When you return the data, keep every word exact and include none of the images.

▶ **DATASET EXCERPT**:
"""
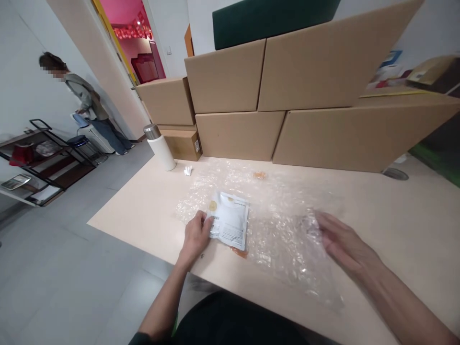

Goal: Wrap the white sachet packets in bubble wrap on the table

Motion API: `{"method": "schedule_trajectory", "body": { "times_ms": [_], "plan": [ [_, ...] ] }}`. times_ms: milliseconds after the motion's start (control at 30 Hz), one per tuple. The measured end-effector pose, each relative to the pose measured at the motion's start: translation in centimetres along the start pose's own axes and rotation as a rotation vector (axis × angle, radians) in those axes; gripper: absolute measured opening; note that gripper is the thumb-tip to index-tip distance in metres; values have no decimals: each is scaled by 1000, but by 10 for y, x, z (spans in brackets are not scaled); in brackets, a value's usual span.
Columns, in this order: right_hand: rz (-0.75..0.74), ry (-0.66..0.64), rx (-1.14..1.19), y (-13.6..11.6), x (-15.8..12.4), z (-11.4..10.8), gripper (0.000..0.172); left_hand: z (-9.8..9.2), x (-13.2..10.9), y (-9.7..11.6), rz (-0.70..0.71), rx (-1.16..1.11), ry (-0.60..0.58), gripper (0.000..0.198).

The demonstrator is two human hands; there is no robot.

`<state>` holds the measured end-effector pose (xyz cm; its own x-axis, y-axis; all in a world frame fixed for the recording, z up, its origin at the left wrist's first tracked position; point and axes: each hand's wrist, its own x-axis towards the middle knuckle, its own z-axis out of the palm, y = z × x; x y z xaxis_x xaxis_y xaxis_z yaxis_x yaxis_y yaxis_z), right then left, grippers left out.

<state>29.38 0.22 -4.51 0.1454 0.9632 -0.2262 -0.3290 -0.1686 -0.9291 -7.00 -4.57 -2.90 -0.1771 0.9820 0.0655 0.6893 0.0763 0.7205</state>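
A white printed pouch (230,218) with a round gold mark lies on a sheet of clear bubble wrap (283,244) spread across the table. My left hand (197,235) pinches the pouch's left edge, thumb on top. Off to the right, my right hand (341,242) is closed on the bubble wrap's right edge, which looks bunched and slightly raised there. An orange patch (240,252) shows at the pouch's lower edge; I cannot tell what it is. Another orange patch (259,175) shows through the wrap farther back.
Stacked cardboard boxes (237,136) line the back of the table (143,206), with a dark green box (273,21) on top. A white bottle (161,151) and a crumpled white scrap (188,170) stand back left. A person (89,100) is beyond, near a rack (50,163).
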Motion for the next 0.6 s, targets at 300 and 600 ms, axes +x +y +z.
{"method": "schedule_trajectory", "body": {
  "times_ms": [300,600],
  "plan": [
    [-39,288,-234,-19,15,-23,14,-6,15,-12,-33,-538,78,36],
    [-555,209,-829,-19,36,-103,25,-8,48,-10,-116,-679,-64,47]
  ]
}}
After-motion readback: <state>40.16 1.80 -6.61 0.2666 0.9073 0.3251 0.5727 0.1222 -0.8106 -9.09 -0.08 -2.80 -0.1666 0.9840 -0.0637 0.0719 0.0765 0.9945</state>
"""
▶ **FINAL ANSWER**:
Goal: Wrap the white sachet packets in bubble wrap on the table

Motion API: `{"method": "schedule_trajectory", "body": { "times_ms": [_], "plan": [ [_, ...] ] }}`. times_ms: milliseconds after the motion's start (control at 30 Hz), one per tuple. The measured end-effector pose, each relative to the pose measured at the motion's start: translation in centimetres along the start pose's own axes and rotation as a rotation vector (axis × angle, radians) in those axes; gripper: absolute measured opening; note that gripper is the thumb-tip to index-tip distance in metres; values have no decimals: each is scaled by 1000, but by 10 for y, x, z (spans in brackets are not scaled); in brackets, a value's usual span.
Columns, in this order: right_hand: rz (-0.75..0.74), ry (-0.66..0.64), rx (-1.14..1.19), y (-13.6..11.6), x (-15.8..12.4), z (-11.4..10.8), gripper (0.000..0.172); left_hand: z (-9.8..9.2), x (-13.2..10.9), y (-9.7..11.6), rz (-0.70..0.71), rx (-1.16..1.11), ry (-0.60..0.58), gripper (0.000..0.198).

The demonstrator is two human hands; there is no robot.

`<state>` holds the measured end-effector pose (xyz cm; its own x-axis, y-axis; all in a world frame fixed for the recording, z up, its origin at the left wrist's first tracked position; point and axes: each hand's wrist, its own x-axis towards the middle knuckle, its own z-axis out of the palm, y = z × x; x y z xaxis_x xaxis_y xaxis_z yaxis_x yaxis_y yaxis_z), right then left, grippers left out.

<state>29.38 0.22 -4.51 0.1454 0.9632 -0.2262 -0.3290 -0.1686 -0.9291 -7.00 -4.57 -2.90 -0.1771 0.9820 0.0655 0.6893 0.0763 0.7205</state>
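A white printed pouch (230,218) with a round gold mark lies on a sheet of clear bubble wrap (283,244) spread across the table. My left hand (197,235) pinches the pouch's left edge, thumb on top. Off to the right, my right hand (341,242) is closed on the bubble wrap's right edge, which looks bunched and slightly raised there. An orange patch (240,252) shows at the pouch's lower edge; I cannot tell what it is. Another orange patch (259,175) shows through the wrap farther back.
Stacked cardboard boxes (237,136) line the back of the table (143,206), with a dark green box (273,21) on top. A white bottle (161,151) and a crumpled white scrap (188,170) stand back left. A person (89,100) is beyond, near a rack (50,163).
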Motion for the next 0.6 s, targets at 300 and 600 ms, axes +x +y +z.
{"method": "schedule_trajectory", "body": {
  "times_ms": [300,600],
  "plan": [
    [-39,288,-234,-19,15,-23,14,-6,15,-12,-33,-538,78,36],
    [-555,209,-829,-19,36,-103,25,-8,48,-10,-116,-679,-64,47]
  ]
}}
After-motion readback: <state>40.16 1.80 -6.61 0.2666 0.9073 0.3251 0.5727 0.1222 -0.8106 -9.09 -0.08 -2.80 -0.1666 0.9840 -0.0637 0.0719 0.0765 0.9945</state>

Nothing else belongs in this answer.